The task
Word for word, copy all the data and drop the pictures.

===== Supplied material =====

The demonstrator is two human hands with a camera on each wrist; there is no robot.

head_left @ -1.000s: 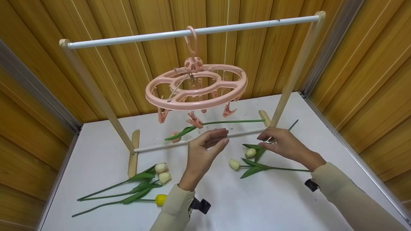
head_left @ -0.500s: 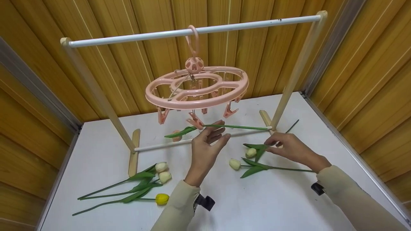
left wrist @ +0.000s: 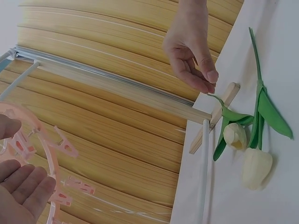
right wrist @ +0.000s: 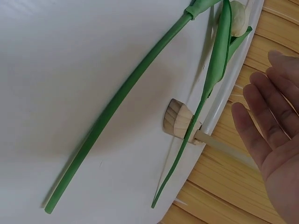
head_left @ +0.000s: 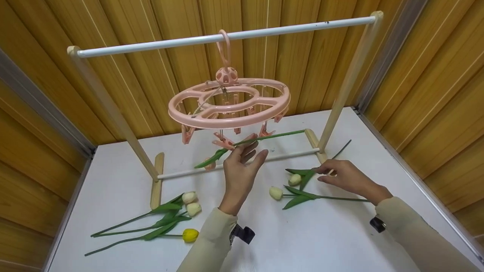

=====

Solution below
The demonstrator is two human hands with a camera on each wrist; there is no robot.

head_left @ -1.000s: 
head_left @ -0.500s: 
left wrist @ +0.000s: 
right wrist @ +0.000s: 
head_left @ +0.000s: 

There is nothing more to add to the answer.